En un proceso no muy distinto al de los procesos creativos, uno sale cada vez del Green Room con la sensación de que no deja de sorprender lo que uno encuentra cuando no encuentra lo que buscaba. Yo entro, sobre todo, a buscar té y una mesa donde apoyar la computadora y avanzar con el blog. Pero luego resulta que no hay sitio, encuentras un sofá, te pones hablar del clima con alguien y es una novelista que admiras pero cuyo rostro desconocías.

O hablas con un hombre muy simpático de ojos transparentes. Te cuenta que salió a correr y se encontró un borrego al que se le había atorado la boca con una reja. Dos días después aprendes que es un escritor que, después de dos libros sobre Latinoamérica y la India, está escribiendo uno sobre la región alrededor de Hay-on-Wye.

O estás platicando con una chica y tienes que interrumpirla a media frase porque de golpe te das cuenta de que dio un Ted Talk que te encanta y por eso te sonaba su cara.

O sí encuentras una mesa donde trabajar pero entra un grupo de gente bebiendo champaña y cargando montañas de tela que resultan ser las prendas cosidas durante un taller de una semana diseñando ropa con materiales reciclados. De inmediato, tu texto en la computadora te interesa menos, quieres saber cómo lo hicieron, con cuánto tiempo y qué método y cuáles fueron las instrucciones y cuáles fueron los materiales.

Tal vez si eres un escritor local, o alguien un poco más enterado de la fisionomía de los autores que yo, no te pasen estas cosas, no recorras tan ciegamente el Green Room, sí reconozcas a cada paso a alguien que admiras, no pierdas el tiempo hablando de nimiedades con los grandes. Pero estar tan enterado sería, sospecho, una experiencia mucho más intimidante que la que yo tuve. Mejor empezar hablado de borregos heridos, novela gráfica, el clima. Finalmente el invitado, cualquier invitado, es ante todo una persona.

Pero también, el invitado es ante todo un suertudo. Puede salir a pasear por el pueblo lleno de librerías, entrar a un pub y oírle a un músico el epígrafe que necesitaba. Puede escaparse y escuchar hablar (y cantar) a la brillante, honesta y muy embarazada Amanda Palmer. O comer más helado de borrego. O interactuar con su público. O quedarse en en el Green Room a ser una pelota más en la compleja mesa de billar de los encuentros fortuitos entre invitados. Y si el invitado aún conserva pizca de la curiosidad que lo llevó a investigar y/o escribir el libro que le ganó su invitación, estaría dispuesta a apostar entonces que cualquiera de las posibilidades le resultará, por decir lo menos, estimulantes.

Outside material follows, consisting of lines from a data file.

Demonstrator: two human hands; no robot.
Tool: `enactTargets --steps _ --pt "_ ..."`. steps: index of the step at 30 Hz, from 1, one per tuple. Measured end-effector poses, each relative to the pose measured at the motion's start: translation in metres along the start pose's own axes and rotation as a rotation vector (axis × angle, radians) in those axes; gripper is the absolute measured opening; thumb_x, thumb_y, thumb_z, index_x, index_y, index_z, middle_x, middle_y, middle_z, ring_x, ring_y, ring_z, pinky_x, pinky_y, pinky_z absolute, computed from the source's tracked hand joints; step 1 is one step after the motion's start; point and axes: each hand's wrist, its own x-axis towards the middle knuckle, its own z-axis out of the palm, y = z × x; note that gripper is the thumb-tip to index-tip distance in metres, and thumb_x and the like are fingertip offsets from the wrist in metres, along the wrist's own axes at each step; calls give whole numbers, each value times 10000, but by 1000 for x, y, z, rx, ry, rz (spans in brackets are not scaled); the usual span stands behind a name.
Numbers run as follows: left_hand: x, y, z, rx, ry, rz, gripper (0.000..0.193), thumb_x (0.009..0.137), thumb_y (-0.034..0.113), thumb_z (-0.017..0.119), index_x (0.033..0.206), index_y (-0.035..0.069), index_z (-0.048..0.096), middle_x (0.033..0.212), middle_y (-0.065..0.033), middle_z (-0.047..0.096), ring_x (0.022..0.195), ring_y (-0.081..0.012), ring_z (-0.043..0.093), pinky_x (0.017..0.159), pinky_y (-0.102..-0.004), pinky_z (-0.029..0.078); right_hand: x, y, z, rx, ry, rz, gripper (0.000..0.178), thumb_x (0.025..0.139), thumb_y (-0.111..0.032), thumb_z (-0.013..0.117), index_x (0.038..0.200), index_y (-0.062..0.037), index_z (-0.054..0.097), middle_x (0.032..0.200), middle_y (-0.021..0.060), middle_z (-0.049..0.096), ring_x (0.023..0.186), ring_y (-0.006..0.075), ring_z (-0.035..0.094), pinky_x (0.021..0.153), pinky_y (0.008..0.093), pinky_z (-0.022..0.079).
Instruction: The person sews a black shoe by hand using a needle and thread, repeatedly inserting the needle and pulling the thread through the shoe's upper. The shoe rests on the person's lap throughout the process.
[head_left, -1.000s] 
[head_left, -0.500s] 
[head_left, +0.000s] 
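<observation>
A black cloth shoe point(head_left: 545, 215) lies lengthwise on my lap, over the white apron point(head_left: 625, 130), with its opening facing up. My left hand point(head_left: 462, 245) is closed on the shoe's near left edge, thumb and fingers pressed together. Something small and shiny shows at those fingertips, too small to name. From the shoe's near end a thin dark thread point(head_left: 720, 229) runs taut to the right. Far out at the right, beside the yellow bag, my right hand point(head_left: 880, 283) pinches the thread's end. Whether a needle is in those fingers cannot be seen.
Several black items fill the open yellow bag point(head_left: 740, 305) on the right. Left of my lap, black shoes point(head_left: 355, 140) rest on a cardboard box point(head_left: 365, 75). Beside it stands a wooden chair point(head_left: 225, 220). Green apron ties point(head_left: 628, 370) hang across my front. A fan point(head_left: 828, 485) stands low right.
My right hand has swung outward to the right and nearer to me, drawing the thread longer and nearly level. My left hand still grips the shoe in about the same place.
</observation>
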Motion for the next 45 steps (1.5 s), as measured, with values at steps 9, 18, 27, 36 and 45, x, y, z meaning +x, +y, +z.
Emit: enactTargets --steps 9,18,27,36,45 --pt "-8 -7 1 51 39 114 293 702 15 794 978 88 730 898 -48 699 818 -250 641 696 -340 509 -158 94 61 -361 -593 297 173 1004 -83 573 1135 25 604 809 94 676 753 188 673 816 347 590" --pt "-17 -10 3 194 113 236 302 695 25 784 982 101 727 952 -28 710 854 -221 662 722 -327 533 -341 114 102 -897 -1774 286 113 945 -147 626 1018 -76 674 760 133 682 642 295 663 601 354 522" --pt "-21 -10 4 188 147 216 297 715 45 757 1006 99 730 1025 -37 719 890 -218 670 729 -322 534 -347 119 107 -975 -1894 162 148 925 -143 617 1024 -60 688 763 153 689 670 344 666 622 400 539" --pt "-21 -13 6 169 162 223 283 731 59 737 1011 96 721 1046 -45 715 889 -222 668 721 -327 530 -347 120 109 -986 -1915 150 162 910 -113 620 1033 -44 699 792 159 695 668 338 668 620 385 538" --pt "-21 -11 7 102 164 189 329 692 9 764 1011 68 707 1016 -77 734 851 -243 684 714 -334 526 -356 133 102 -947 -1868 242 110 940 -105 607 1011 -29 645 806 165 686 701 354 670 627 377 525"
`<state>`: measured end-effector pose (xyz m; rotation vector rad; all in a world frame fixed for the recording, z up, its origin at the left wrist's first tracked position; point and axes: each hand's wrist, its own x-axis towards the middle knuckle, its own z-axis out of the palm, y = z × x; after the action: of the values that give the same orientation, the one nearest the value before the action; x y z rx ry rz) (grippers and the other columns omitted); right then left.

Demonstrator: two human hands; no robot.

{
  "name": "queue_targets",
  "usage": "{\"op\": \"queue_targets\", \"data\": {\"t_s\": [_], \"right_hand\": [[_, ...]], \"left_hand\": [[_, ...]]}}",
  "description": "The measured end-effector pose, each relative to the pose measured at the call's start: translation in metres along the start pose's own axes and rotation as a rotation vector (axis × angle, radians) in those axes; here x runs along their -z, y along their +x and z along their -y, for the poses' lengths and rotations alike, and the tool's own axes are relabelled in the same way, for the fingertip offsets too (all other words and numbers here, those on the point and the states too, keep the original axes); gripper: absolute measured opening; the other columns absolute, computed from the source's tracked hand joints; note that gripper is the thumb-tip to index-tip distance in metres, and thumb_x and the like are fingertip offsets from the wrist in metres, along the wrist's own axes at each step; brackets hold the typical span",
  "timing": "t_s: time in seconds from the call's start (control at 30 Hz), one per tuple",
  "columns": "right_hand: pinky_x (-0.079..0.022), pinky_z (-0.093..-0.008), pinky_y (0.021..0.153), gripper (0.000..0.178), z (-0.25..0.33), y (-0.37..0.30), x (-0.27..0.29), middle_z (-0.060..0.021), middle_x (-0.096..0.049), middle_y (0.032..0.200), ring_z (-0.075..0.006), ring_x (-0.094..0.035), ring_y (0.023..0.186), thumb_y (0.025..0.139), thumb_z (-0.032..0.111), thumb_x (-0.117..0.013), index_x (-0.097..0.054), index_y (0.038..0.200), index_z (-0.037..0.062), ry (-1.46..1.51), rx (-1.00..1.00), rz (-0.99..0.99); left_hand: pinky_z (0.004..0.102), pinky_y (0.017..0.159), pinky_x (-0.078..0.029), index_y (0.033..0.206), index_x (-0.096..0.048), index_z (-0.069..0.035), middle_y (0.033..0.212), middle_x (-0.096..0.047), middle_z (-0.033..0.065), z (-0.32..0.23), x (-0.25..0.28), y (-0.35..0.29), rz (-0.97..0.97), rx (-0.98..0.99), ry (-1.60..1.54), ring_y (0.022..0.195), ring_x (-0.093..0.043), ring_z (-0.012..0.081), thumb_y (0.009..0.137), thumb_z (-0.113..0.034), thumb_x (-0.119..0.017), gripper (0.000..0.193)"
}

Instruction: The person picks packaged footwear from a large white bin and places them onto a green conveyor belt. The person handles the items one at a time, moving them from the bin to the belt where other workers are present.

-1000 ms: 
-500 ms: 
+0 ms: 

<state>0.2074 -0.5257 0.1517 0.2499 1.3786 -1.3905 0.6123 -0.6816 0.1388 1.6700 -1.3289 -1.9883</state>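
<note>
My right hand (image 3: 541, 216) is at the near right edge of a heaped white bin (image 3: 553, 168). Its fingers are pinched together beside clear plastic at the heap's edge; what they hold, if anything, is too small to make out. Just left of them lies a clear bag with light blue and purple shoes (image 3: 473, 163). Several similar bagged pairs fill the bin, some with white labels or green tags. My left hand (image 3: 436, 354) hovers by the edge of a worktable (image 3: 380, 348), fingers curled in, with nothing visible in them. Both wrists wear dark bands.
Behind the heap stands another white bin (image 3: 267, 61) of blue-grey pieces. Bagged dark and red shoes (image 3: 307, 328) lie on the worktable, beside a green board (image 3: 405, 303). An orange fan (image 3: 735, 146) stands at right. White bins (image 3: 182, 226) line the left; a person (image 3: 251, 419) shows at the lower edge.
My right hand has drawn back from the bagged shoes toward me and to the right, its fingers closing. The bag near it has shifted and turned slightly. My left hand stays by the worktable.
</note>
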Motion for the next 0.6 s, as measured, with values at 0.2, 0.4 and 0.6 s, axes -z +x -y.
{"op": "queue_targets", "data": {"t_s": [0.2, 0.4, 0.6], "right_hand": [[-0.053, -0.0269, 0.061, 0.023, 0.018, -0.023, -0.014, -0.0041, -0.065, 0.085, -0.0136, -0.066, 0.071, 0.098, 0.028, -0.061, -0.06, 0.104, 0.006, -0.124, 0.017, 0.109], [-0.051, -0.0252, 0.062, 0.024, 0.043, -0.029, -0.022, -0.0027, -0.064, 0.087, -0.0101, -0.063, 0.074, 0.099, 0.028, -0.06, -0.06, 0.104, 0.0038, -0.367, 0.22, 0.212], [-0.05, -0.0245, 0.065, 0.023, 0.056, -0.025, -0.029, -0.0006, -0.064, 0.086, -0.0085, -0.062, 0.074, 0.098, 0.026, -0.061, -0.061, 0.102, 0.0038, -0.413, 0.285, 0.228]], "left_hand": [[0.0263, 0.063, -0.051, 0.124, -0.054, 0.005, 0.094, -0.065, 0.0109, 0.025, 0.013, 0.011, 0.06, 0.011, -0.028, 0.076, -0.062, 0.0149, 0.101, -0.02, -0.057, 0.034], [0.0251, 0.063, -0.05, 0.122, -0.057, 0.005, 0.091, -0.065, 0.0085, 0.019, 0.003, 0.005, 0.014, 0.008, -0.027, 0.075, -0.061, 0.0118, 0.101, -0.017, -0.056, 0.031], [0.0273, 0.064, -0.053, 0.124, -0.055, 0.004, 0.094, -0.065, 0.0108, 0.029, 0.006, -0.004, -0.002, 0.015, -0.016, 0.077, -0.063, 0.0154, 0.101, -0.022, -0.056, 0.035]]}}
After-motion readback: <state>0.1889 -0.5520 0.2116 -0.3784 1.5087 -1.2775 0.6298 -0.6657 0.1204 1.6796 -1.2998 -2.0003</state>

El director del festival, Peter Florence, hace unos años en una buena entrevista dijo: Hay está hermanada con muchas ciudades, pero tenemos más en común com Macondo o Llareggub, Ambridge o Elysium. El Green Room -como el escenario durante una presentación, pero también como ese lugar que frecuentas en tu cabeza mientras escribes un libro- no puede considerarse un lugar de paso. Son hogares temporales, sitios a los que apetece volver, quedarse un rato, tomarse un té. Sitios que le deben menos a la geografía que a la imaginación y a una cierta, particular voluntad por compartir. Sitios no menos reales por ser en parte el reflejo de lo que cada invitado trae adentro, y en ese sentido: sitios parcialmente imaginarios. Sitios, entonces, que el invitado al irse se lleva consigo.